Вот завыли рога, с пленников сорвали одежду, по одному подводят к алтарю — широкой дубовой колоде. Здоровенный жрец с оголенными руками и косматой черной бородой оглушает жертву короткой дубиной, взрезает ей шейные жилы широким ножом — и кровь течет по желобу к ногам идола, разом вспыхивают погребальные костры с уложенными на них павшими воинами, блики огня полощутся в глазах жреца и выпуклых золоченых глазах Перуна. Глухо рокочут бубны и барабаны, скулят рожки, слышатся вопли сжигаемых заживо пленных и пленниц, кружатся в священном танце волхвы, кружатся и завывают под громкие хриплые выкрики главного жреца:
— О великий Перун, повелитель громов и молний! О гневный воитель, идущий впереди войска своего, карающий ворогов и сожигающий их своими стрелами! Приими жертвы наши, омочи в их крови персты свои, напои свои чресла их силой, шествуй и впредь впереди Руси, осеняя ея своими крылами! Устраши многия вороги ея, лиши их силы, отними у них зрение, низвергни их громами своими в глухоту и ужас! Притупи их копья и мечи, топоры и стрелы, преврати в прах их щиты и брони! Спали небесным огнем их жилища и нивы! Огради Русь от их алчности и злобы! О великий Сварог! Прими души павших воев своих, упокой их в жизни вечной и радостной…

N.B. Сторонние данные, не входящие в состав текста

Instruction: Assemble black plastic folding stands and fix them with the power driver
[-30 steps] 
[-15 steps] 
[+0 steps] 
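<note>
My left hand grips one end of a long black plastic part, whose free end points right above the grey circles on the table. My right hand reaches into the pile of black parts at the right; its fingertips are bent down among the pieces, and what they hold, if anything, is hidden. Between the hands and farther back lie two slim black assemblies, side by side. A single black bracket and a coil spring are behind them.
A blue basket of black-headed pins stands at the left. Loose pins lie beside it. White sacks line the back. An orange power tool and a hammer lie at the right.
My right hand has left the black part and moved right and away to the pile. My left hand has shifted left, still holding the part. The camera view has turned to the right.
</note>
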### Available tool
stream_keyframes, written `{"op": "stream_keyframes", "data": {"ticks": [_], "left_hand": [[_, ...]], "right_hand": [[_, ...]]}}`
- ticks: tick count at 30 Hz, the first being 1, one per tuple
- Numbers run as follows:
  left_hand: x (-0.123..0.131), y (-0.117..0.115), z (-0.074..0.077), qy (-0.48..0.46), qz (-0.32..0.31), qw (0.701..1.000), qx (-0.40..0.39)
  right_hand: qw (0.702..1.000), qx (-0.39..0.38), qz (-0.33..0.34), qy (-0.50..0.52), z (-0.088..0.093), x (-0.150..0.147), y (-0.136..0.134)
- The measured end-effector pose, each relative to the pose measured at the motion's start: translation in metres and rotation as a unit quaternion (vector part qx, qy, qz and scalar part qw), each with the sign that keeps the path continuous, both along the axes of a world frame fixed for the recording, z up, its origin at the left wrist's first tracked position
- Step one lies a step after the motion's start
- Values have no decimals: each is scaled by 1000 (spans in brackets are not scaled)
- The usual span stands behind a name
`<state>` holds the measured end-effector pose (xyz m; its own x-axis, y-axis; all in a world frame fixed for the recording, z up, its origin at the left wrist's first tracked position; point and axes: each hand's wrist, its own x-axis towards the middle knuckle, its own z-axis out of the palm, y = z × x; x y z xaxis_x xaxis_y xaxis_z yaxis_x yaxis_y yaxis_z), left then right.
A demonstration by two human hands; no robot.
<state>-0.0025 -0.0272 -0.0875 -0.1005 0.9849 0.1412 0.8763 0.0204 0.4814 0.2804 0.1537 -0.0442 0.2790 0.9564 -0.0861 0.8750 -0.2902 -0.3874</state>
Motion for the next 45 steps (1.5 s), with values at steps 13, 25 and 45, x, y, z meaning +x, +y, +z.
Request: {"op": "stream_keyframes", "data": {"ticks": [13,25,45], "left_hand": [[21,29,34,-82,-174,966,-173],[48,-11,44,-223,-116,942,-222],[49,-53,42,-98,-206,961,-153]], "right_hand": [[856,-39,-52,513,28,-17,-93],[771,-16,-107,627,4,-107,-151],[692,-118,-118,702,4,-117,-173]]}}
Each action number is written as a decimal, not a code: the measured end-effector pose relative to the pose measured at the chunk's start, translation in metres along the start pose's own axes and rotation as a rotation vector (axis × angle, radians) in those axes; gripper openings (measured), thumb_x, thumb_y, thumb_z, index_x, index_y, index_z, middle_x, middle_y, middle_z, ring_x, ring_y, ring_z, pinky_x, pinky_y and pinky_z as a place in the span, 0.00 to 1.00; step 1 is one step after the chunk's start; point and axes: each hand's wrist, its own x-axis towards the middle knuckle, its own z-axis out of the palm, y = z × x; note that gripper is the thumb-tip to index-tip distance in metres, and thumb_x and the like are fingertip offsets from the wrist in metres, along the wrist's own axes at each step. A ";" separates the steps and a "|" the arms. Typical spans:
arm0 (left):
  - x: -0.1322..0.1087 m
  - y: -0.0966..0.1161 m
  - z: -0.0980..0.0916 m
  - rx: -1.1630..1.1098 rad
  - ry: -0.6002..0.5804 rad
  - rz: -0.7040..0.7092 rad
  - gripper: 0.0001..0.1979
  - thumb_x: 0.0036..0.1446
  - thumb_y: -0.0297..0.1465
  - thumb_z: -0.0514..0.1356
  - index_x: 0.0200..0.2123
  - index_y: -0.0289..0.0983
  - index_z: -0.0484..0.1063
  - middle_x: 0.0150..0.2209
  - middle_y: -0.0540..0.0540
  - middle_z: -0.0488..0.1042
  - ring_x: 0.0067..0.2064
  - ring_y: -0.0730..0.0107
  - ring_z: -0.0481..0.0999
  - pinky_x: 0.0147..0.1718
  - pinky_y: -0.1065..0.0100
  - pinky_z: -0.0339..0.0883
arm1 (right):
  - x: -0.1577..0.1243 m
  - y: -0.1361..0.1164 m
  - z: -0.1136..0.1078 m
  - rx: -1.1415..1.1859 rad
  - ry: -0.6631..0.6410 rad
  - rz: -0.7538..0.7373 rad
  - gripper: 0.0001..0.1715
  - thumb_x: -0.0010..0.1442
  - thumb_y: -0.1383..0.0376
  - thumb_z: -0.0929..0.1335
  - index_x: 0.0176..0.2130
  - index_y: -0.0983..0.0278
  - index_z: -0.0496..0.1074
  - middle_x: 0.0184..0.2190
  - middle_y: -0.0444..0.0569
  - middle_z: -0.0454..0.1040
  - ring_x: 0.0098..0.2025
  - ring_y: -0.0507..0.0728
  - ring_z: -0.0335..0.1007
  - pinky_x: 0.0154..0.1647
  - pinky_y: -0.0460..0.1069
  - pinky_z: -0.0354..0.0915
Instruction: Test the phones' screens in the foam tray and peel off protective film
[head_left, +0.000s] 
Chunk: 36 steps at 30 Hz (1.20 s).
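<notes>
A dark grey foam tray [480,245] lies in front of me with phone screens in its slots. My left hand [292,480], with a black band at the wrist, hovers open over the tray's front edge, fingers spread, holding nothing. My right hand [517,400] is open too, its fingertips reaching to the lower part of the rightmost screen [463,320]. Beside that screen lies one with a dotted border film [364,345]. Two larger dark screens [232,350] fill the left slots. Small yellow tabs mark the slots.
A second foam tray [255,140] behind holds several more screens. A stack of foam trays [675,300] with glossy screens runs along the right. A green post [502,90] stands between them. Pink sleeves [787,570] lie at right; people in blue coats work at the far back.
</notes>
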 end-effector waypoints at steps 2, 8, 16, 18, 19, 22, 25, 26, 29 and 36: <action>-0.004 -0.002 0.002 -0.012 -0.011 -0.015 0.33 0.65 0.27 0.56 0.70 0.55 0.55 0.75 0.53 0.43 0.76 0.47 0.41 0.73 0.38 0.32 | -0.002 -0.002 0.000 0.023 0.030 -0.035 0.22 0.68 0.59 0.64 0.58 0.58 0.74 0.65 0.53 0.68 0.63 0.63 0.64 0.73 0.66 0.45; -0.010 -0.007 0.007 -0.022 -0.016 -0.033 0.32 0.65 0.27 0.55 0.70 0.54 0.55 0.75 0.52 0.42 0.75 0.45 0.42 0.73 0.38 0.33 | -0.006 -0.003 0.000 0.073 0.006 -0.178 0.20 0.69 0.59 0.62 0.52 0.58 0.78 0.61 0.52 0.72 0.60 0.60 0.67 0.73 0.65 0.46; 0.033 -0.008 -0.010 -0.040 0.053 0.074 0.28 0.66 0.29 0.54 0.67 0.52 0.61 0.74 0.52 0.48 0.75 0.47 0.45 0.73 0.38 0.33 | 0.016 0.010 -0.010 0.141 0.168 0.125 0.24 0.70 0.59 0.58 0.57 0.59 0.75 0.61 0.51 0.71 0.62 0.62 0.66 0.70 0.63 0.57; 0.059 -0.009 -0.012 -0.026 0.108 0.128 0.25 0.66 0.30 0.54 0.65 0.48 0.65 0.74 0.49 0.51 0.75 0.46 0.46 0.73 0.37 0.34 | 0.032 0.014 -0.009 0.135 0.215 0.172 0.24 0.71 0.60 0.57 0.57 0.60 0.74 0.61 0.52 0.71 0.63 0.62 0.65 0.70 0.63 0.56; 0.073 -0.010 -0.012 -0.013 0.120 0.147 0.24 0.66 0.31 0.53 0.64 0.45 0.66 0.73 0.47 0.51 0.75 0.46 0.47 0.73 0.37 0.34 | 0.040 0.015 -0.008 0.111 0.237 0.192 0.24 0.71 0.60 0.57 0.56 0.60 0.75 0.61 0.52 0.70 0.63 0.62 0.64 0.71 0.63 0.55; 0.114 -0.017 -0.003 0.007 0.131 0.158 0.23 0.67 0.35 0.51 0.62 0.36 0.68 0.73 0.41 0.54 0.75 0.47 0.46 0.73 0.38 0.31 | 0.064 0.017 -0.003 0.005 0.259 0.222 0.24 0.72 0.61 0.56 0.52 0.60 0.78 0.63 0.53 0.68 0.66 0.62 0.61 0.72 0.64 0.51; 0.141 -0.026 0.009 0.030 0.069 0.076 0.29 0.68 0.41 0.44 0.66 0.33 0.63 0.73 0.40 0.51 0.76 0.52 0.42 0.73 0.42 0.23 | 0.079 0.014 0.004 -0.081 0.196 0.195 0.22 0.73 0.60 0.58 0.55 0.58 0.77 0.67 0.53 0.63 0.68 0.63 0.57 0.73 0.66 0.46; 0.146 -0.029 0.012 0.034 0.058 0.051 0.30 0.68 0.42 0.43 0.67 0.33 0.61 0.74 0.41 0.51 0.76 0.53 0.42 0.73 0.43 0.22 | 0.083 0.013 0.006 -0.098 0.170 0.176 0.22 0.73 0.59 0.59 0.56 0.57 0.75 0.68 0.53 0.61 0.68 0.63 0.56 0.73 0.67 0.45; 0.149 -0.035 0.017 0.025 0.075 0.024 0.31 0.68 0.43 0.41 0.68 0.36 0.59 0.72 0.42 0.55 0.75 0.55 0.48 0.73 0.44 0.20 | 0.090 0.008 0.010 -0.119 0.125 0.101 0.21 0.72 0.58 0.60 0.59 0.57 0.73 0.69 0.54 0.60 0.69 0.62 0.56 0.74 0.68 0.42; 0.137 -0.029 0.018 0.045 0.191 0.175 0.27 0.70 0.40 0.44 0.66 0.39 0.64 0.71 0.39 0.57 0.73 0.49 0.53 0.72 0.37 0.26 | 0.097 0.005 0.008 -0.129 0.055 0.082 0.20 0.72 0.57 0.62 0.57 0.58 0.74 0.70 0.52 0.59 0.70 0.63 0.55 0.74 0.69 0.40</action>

Князь Святослав стоит впереди своей дружины, положив обе руки на рукоять боевого меча. Но думы его далеко отсюда: войску еще надо пройти длинный путь к южным пределам Хазарии, сравнять с землей тамошние города, предать огню нивы и села. Затем то же самое сделать и на западных границах. Надо спешить, потому что время — и лучший союзник и злейший враг его…
Последний пленник нашел свой конец на жертвенном алтаре и на погребальных кострах, и дружины приступили к тризне прощания с павшими соратниками. В золотые и серебряные кубки наливались вина и меды из царских погребов, жены и девы разносили меж кострами печеные круглые лепешки, вяленую рыбу, сыры и прочую снедь. Трижды наполнялись кубки, плескалось вино на все четыре стороны, чтобы души павших соратников могли вкусить его перед дальней дорогой во владения могучего Сварога.
Посреди воинского стана, обнесенного частоколом и рогатинами, как стоял так и стоит белый шатер каганбека. В нем, привязанный к опорному столбу железной цепью, лежит на коврике ручной барс, оставленный своим хозяином в поспешном бегстве. Перед его мордой нетронутая баранья ляжка. Животное прядет короткими ушами, поскуливает в тоске, принюхивается к наплывающим запахам, вздрагивает от резких звуков, прислушивается к незнакомому перебору звончатых струн. Это у костра, разведенного неподалеку от шатра, старый сказитель, сопровождающий Святослава во всех его прежних походах, тихо перебирает струны гуслей звончатых, подставив лицо небу, усеянному звездами, в ожидании своего часа.
Князь Святослав полулежит на войлочной попоне напротив, опершись на руку, время от времени пригубливает из золотого кубка густое вино. Вокруг ближние дружинники, князья союзных отрядов, воеводы и тысяцкие. В стороне догорают погребальные костры, ветер уносит дым и запахи горелого мяса в ночную степь.